17 January 2014

The business of prosecution

Steven J Rapp is a prosecutor.  He needs to exact a judgment in favor of his client.  That’s his JD.  So he has come on business that much is clear.  He is not a judge and does not have to weigh evidence or assess veracity of claims.  Naturally, he is selective. 

Steven J Rapp refers to the Darusman Report, again a document compiled by considering claims by interested parties.  Like the authors of that report, Rapp has listened to claims and allegations. He has not questioned motive, he has not sought clarification, he has not questioned the reliability of claimant or informant and he has not bothered to solicit representation by key, reliable, unimpeachable and disinterested sources.  His is thus an exercise of sourcing, selective naturally, for the purpose of legitimating a politically position on Sri Lanka.  That’s his business.

The US Embassy tweet which he claims was prompted by a need to respond to media articles and a protest is mischievous.  There is claim without substantiation.  That claim is now ‘fact’ or rather turning it into fact is what his visit was all about.  It is quite akin to wanting a separate state and conjuring ‘grievances’ to justify dream as well as means used to conclude a land-theft exercise. 

The ‘credible witnesses’ are all politically compromised.  We have ex-LTTE cadres. Then there is the TNA, shameless mouthpieces of the LTTE. There  are the Catholic priests, Rayappu Joseph and Thomas Saundranayagam, current avatars of a long line of ‘priests’ for whom terrorists were ‘boys’ and who directly or indirectly supported the LTTE.  No mention of Dr Shanmugarajah who witnessed what ‘the boys’ did, saw the fighting and attended to the wounded.  There nothing of his account which roundly debunks the oft-quoted claims by LTTE operatives who have become the darlings of Channel 4, Human Rights Watch and others like Rapp.  No mention of Hindu/Frontline journalist Murali Reddy who was there during the last days of the conflict.  He hasn’t taken into account the hard evidence of various organizations involved in channeling supplies to civilians held hostage by the LTTE in the first five months of 2009. 

Why not? 

He doesn’t have to.  Rapp is in the prosecuting business.  It is his business to be silent and if necessary suppress all facts that are detrimental to his case.  He would not have his scripted narrative disrupted by anything, especially fact.  He would rather go with fiction.  He has. 

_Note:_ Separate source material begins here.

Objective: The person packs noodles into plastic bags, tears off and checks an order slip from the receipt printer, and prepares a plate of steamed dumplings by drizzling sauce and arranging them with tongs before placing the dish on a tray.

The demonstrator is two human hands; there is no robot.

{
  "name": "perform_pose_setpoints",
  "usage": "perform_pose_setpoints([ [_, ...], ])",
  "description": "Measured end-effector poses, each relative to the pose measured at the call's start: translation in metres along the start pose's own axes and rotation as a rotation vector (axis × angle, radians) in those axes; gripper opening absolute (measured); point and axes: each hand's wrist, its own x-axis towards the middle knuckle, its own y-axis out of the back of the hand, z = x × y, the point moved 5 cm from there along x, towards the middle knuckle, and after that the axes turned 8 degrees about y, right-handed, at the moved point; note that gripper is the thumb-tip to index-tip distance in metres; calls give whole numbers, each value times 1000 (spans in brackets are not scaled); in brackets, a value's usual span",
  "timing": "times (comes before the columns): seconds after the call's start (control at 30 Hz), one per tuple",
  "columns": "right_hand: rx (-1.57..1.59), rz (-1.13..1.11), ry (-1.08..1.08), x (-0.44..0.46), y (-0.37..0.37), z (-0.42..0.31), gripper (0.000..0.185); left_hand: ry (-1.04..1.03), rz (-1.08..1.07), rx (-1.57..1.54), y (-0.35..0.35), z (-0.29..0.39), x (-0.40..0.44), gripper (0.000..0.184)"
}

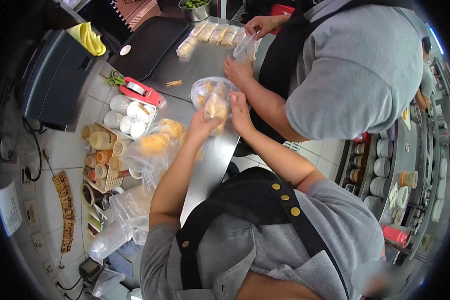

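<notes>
My left hand is closed around a small clear plastic bag of golden-yellow food, held up over the steel table and slightly blurred. Beside it, to the right, my right hand has its fingers stretched out with nothing visible in them. Just behind the held bag lies a larger clear bag with more yellow pieces inside. Left of my forearm, another clear plastic bag with yellow food rests on the table, partly covering the items near it.
Across from me, a co-worker's hands hold a clear bag near a row of wrapped packets. Leftward are a red tape dispenser, green scissors, white lids, a bottle basket and a black tray. A clothespin lies mid-table.
</notes>
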Motion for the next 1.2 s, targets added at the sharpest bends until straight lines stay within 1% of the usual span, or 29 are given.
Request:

And after all is said and done, after Rapp has folded and wrapped his pomposity and left the island, we are left with a Sri Lanka that must learn to live with the Rapps of this world and learn to reconcile in spite of their pernicious meddling.  We can, and that, Mr Rapp, is the best answer this country can give you. 



gdesilva said...

Sri Lanka should send a local human rights lawyer to Afghanistan, Iraq and Northern Pakistan on a fact finding mission. Such a person can be given the title 'High Commissioner at Large on human rights'. The only problem will be access to US prisons and killing fields in those countries.